Bush heard the pipes of the bosun’s mates and strained his ears to hear the orders given.
“Gig’s crew away! Hands to lower the gig!”
Buckland would of course be going off at once to report to the admiral, and just as Bush came to that conclusion Buckland came into the cabin. Naturally he was dressed with the utmost care, in spotless white trousers and his best uniform coat. He was smoothly shaved, and the formal regularity of his neckcloth was the best proof of the anxious attention he had given to it. He carried his cocked hat in his hand as he stooped under the deck beams, and his sword hung from his hip. But he could not speak immediately; he could only stand and stare at Bush. Usually his cheeks were somewhat pudgy, but this morning they were hollow with care; the staring eyes were glassy, and the lips were twitching. A man on his way to the gallows might look like that.

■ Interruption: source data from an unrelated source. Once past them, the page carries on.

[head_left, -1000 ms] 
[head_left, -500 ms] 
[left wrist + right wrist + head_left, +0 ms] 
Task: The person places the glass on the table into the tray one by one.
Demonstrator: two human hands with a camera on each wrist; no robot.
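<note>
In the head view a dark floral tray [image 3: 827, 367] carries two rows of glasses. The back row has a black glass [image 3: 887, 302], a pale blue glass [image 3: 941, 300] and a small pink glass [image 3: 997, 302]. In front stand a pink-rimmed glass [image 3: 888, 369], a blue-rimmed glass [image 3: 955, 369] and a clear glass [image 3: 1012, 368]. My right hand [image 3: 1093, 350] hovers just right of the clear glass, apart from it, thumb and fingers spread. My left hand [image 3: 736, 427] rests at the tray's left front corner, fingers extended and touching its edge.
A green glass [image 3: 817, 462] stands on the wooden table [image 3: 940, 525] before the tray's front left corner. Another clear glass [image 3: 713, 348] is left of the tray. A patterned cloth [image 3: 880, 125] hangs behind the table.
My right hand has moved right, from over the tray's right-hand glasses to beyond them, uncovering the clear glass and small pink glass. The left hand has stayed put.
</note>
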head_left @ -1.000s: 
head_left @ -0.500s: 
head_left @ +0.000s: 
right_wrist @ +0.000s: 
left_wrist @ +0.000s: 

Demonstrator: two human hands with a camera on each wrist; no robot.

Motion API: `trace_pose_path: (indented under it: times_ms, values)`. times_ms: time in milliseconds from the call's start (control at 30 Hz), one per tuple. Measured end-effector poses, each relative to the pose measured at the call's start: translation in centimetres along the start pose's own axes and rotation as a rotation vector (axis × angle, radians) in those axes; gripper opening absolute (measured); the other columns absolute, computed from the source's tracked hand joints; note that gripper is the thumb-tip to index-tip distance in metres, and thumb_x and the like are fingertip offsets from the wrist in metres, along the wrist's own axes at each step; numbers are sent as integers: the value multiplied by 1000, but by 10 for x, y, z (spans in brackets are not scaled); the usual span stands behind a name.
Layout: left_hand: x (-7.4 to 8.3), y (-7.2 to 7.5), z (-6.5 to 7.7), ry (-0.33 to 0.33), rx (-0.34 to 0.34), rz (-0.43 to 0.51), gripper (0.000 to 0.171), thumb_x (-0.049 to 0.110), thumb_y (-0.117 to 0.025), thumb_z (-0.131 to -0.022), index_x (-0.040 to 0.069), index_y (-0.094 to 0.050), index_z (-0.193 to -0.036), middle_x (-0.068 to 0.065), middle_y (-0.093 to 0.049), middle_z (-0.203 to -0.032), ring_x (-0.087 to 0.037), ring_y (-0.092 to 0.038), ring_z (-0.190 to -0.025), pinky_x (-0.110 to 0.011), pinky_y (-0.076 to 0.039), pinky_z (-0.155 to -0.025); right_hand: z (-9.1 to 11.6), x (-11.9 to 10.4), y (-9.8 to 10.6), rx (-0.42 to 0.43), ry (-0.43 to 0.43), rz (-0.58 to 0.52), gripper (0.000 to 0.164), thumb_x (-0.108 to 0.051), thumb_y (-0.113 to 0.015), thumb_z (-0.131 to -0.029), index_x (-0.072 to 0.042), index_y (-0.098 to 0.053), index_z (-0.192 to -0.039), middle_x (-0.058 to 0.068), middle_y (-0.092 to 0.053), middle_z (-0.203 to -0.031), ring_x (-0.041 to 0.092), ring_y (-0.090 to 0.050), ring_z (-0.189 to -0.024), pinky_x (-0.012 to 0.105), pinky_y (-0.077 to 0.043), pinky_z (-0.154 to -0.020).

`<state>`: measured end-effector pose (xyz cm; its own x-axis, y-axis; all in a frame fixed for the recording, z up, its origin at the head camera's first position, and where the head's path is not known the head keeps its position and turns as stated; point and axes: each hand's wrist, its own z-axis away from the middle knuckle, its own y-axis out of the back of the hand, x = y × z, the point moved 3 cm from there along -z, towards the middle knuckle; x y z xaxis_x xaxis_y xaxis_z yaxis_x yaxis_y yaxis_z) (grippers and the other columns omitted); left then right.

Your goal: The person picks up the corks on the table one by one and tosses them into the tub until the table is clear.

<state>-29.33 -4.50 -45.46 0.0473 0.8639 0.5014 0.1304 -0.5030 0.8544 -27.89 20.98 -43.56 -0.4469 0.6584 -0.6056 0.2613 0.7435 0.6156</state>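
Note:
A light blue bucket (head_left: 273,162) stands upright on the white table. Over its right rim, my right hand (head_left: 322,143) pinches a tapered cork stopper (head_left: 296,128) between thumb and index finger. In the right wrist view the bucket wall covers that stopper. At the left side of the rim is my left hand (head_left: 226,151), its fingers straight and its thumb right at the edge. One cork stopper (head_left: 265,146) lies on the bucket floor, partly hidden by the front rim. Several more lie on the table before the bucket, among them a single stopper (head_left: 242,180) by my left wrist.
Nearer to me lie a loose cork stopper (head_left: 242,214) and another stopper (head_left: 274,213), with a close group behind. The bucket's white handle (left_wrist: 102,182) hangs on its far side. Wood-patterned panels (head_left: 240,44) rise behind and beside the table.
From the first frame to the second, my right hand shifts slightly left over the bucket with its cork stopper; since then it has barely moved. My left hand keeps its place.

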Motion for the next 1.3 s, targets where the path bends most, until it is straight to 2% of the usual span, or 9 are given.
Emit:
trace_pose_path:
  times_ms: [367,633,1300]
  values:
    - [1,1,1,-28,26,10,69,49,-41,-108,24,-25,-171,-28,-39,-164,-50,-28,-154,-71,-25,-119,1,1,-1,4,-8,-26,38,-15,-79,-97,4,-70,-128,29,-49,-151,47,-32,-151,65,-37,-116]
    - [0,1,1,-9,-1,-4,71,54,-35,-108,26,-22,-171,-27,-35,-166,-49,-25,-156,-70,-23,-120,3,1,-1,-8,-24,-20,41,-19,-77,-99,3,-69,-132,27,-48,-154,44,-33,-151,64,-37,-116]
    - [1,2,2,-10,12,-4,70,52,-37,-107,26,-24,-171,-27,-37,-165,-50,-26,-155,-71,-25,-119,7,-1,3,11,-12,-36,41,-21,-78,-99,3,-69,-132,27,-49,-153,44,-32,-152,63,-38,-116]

“You’re going to make your report, sir?” asked Bush, after waiting for his superior to speak first.
“Yes,” said Buckland.
Beside his cocked hat he held in his hand the sealed reports over which he had been labouring. Bush had been called in to help him compose the first, the anxious one regarding the displacement of Captain Sawyer from command; and his own personal report was embodied in the second one, redolent with conscious virtue, telling of the capitulation of the Spanish forces in Santo Domingo. But the third, with its account of the uprising of the prisoners on board, and its confession that Buckland had been taken prisoner asleep in bed, had been written without Bush’s help.
“I wish to God I was dead,” said Buckland.
“Don’t say that, sir,” said Bush, as cheerfully as his own apprehensions and his weak state would allow.
“I wish I was,” repeated Buckland.
“Your gig’s alongside, sir,” said Hornblower’s voice. “And the prizes are just anchoring astern of us.”